A short, blunt list of things to do — most of them once, then forget:

• Enable 2FA today if you haven't. Use an authenticator app, not SMS.
• Set up a withdrawal whitelist with the address(es) you actually use. Adding new addresses later takes a few minutes; preventing fraudulent withdrawals is worth those minutes.
• Verify your reserves once (using the steps in section 1) so you've done it at least one time and know how. Repeat occasionally for peace of mind.
• Confirm sensitive actions through email when prompted. Don't dismiss the prompt to save 5 seconds.
• Use a unique, strong password for this account — not one shared with any other service.

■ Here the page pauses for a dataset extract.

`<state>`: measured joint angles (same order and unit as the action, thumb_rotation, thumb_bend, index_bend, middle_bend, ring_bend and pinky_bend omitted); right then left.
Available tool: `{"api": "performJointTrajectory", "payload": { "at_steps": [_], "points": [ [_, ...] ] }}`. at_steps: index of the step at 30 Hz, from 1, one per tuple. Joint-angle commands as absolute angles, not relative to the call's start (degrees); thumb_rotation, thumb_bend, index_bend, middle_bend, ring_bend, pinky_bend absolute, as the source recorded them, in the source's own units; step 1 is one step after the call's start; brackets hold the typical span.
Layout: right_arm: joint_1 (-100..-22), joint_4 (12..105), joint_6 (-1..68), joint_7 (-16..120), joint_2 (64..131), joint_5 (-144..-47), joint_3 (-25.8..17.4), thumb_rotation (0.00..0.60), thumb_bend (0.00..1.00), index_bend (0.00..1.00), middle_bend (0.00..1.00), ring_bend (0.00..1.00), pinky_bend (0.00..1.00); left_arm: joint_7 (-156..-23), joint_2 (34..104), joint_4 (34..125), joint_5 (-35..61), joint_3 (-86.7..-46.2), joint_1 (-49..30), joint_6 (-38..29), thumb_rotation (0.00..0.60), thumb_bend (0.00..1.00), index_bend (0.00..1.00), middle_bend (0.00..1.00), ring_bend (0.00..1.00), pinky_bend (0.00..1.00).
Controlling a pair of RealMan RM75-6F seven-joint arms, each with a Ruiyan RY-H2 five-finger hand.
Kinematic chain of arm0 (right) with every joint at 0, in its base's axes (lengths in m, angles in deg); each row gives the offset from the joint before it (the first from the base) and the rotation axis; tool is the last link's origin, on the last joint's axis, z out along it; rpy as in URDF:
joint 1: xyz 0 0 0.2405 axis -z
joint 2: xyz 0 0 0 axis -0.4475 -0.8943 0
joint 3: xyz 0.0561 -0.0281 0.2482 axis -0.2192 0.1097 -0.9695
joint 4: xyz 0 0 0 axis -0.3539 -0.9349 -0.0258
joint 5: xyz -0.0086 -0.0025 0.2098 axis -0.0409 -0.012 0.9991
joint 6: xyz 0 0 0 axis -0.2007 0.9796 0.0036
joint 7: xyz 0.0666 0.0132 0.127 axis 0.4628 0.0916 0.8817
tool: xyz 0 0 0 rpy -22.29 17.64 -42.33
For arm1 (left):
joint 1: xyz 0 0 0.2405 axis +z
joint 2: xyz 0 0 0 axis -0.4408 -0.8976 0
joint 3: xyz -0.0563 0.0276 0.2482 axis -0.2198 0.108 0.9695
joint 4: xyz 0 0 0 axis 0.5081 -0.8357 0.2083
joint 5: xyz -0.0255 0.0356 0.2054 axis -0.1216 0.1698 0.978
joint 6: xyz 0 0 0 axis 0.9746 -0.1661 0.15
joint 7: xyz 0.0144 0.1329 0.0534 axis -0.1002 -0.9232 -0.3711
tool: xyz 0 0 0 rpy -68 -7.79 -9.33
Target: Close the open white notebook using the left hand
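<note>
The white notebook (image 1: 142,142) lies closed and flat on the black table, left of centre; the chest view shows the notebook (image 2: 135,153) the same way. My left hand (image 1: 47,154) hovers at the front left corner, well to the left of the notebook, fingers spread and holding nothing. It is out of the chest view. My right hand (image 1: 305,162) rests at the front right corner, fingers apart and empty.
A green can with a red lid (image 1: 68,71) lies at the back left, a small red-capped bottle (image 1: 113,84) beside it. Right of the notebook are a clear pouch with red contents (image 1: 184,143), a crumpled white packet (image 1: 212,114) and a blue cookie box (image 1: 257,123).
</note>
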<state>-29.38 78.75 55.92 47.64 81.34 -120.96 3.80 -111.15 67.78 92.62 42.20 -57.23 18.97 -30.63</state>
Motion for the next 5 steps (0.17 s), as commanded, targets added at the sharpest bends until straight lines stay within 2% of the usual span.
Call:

Anti-Fraud Statement: MC Markets will never DM you requesting a transfer, password, private key, seed phrase, or 2FA code. We will never ask you to send funds to a 'security address.' All official communications are sent only through our public channels. If you receive a suspicious message, ignore it and report it immediately.

Is my money safe? Yes. All reserves are held on Arbitrum and backed 1:1 through Proof of Reserves, which can be independently verified by users. Your funds are fully separated from the platform's operational funds.

7. Quick Recap

The four ideas worth keeping:

• Proof of Reserves is on-chain, Merkle-tree-based, and deployed on Arbitrum. The reserve ratio sits at 100% or above, and you can verify your own balance independently using Arbiscan.
• Cold wallet + multi-signature keeps the majority of user funds offline, with any movement requiring multi-party approval. No single key can move user funds.
• The platform is built on audited public infrastructure — Arbitrum, Chainlink, Pyth. User assets and operational funds are kept at separate, verifiable on-chain addresses.
• Account-level security is your responsibility — enable 2FA, set up a withdrawal whitelist, and treat email confirmations on sensitive actions as a feature, not a nuisance. Multi-layer security only works when every layer is on.

Risk Disclosure

The fund-security architecture and verification mechanisms described here reflect the platform's current implementation and may be updated; always check the official Security & Audits page for the most current details. While the platform implements industry-standard custody and verification protections, no security system is absolute. Account-level security ultimately depends on the user's own credentials and configuration. Trade only with capital you can afford to lose.